「フジサンケイレディス」は中止が決定! フジテレビ側はJLPGAに公認料や違約金など2900万円の支払いが発生
フジサンケイレディスの中止が決まり、主催者には違約金1600万円プラス公認料1300万円の支払いが発生することになる。
今季開幕戦のダイキンオーキッド(3月6~9日、沖縄・琉球GC)を次週に控えた国内女子ツアーは、同大会の中止で開幕2週目と併せて最初の2カ月で2回の空き週ができることになってしまった。
中居正広さんの問題をきっかけにCM差し止めが続くなど大炎上しているフジテレビ。関連イベントにその影響が及んでいるが、フジテレビとグループ各社(産経新聞、サンケイスポーツ、文化放送、ニッポン放送、BSフジ)主催のフジサンケイレディス(4月25~27日、静岡・川奈ホテルGC富士コース)も、例外ではなかった。
間もなく正式発表される主催者側からの開催辞退。2000年以降、天災以外でツアー日程発表後に主催者都合で試合がキャンセルになったのは、2003年「HISAKO HIGUCHI CLASSIC」、2008年「JLPGA AUSTRARIAN CHAMPIONSHIP(仮称)」の2回だけ。

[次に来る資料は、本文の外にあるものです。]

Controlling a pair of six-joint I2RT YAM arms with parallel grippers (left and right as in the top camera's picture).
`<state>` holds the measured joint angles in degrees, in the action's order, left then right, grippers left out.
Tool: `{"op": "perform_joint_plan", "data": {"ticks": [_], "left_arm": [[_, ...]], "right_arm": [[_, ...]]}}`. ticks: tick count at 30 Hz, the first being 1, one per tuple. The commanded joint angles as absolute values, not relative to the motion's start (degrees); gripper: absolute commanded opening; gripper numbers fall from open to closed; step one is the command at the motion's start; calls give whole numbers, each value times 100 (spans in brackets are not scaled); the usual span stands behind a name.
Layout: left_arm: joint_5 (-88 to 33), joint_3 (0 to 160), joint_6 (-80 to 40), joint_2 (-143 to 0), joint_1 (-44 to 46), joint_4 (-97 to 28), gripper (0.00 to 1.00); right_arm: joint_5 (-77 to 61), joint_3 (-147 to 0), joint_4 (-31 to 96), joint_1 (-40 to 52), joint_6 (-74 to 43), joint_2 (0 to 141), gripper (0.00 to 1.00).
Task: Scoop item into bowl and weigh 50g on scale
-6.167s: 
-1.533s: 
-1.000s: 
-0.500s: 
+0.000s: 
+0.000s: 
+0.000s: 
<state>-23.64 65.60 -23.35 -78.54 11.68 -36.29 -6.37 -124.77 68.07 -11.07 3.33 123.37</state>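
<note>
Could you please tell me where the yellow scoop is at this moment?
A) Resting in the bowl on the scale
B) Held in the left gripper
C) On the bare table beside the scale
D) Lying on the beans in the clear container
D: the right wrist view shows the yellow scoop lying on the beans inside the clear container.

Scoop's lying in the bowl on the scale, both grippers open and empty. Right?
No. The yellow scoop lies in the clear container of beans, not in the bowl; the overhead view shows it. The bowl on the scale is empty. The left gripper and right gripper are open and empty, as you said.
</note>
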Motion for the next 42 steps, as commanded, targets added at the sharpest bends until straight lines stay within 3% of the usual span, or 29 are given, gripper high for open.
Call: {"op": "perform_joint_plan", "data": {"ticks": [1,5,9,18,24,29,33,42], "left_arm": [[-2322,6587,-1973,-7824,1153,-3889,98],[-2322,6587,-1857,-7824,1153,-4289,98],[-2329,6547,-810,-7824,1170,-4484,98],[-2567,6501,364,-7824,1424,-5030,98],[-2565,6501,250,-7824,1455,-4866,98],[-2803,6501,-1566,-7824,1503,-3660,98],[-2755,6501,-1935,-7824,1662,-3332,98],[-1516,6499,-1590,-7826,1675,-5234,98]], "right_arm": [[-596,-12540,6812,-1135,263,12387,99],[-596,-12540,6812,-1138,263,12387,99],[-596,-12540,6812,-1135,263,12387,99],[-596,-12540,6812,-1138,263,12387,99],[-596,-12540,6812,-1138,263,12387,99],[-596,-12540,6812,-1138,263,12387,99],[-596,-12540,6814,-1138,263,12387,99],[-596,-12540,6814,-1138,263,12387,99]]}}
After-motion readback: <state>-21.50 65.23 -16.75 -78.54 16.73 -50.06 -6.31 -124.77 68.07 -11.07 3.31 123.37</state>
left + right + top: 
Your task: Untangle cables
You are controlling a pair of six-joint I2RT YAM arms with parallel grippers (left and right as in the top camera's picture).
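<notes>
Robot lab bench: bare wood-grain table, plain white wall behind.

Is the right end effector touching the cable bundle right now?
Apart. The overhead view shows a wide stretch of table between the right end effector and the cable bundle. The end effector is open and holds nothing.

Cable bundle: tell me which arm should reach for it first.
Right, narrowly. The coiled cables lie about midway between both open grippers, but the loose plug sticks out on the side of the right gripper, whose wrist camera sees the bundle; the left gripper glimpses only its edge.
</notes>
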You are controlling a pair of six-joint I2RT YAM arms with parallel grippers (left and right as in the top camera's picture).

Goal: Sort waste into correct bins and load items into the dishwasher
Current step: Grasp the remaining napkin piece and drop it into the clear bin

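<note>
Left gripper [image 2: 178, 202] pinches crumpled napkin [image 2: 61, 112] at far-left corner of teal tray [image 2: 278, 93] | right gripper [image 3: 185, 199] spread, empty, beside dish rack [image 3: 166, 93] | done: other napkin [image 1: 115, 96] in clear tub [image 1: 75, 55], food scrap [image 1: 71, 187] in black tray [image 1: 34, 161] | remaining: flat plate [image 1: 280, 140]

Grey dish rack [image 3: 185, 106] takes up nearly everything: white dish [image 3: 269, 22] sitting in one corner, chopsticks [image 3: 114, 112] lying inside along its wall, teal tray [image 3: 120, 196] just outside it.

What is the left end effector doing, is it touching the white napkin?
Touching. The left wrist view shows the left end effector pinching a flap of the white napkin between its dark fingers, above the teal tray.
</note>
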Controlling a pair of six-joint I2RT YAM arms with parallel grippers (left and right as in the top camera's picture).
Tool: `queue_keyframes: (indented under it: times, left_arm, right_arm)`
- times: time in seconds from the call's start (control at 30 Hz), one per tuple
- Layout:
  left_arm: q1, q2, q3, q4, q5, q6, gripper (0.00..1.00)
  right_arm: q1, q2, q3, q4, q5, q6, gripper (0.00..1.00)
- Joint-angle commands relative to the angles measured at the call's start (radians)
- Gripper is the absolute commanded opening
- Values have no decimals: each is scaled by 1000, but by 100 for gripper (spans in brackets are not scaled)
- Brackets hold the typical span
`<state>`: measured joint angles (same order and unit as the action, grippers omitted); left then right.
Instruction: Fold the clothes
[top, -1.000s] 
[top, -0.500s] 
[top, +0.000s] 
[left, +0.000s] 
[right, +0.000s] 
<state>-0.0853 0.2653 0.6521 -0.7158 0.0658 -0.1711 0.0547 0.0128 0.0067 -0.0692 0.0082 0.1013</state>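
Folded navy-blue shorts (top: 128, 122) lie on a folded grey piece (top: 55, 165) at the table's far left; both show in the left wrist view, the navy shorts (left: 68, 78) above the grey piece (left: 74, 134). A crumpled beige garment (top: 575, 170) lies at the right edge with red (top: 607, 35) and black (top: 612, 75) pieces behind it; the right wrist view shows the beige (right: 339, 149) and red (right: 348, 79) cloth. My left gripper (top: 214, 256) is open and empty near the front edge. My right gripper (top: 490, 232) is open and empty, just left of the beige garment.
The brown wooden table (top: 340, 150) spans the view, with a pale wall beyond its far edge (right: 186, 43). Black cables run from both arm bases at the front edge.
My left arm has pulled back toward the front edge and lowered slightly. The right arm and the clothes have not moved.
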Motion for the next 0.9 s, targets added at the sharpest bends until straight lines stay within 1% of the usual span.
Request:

2022年「GMOインターネット・レディースサマンサタバサグローバルカップ」は開催申込みを行った後で無料インターネット放送ができないことを理由に主催者側が開催を辞退したが、発表のタイミングはツアースケジュールの発表直前だった。そのため「ツアースケジュール発表後の大会中止とは区別しております」(JLPGA広報)とのことだった。今回の件は異例中の異例ということだ。
1982年にファイブハンドレッドクラブ(静岡県)で第1回大会が開催され、1996年から戦いの場は富士桜CC(山梨県)に移った。富士レイクサイドCC(同)で1回開催したのちに現在の川奈が舞台となったのは2005年から。男子のフジサンケイクラシックと日程もコースも入れ替わり、まさに女子ツアー人気が男子ツアーと逆転した象徴のような形となった。
42回の歴史を持つ人気大会の中止という衝撃は、現実にどれほどの影響が出るのだろうか。
まず、出場予定だったプロたちにとっては、総額8000万円、優勝賞金1440万円の試合が一つ減ったことになる。今年は、開幕2週目が空き週となったこともあり、シード権のない選手たちにとっては第1回リランキングまでのポイントを稼ぐチャンスが一試合減ったともいえる。
開催するはずの試合を、わずか2カ月前にキャンセルしたことで違約金も発生する。開催4週前の金曜日午後5時以前に中止が決まった場合、違約金は賞金総額の20%という規定がある。フジサンケイの場合は4月4日が開催4週間前に当たるが、今回のタイミングで中止が決まった場合は20%の違約金(1600万円)が発生することになる。
日本女子プロゴルフ協会(JLPGA)に対して必要なのはそれだけではない。ツアー競技としての公認料1300万円はすでに支払われているが、これは返却されないことになっている。つまり、フジテレビ側は試合をやめたことで、JLPGAに2900万円を支払うことになる。
ちなみに違約金は、当然ながら開催時期が近くなるほど高くなる。今回の例でいうと4月4日の17時から試合前週の4月20日午後5時までは賞金総額の50%(4000万円)となり、うち30%を選手に配分。これを過ぎると賞金総額の70%(5600万円)となり、選手には50%が配分される規定となっている。
もちろん、すでに開催コースを始め関係各所で準備が始まっており、その費用も発生するのはいうまでもない。その辺りをどこまで支払うかも含め、開催中止の後始末は金銭的にも決して少なくないものになるだろう。
JLPGAは2027年以降、すべてのツアー競技を企業スポンサーではなく、自分達の主催にすることを宣言している。それがもし実現すれば『企業側の事情』での開催中止は起こらないかもしれない。だが、主催者がLPGAになったところで、特別協賛についたスポンサーへの依存が大きければ、スポンサー探しに苦労することになり試合を行うのは難しいだろう。
今回のことで、改めて観客の入場料収入を大切にし、その比重を大きくするということを考えるべきではないか。プロスポーツの基本が興行であることを軽視してきた日本のゴルフツアー。その在り方を見直さないと、スポンサーの動向に左右される今回のような状況は変わらない。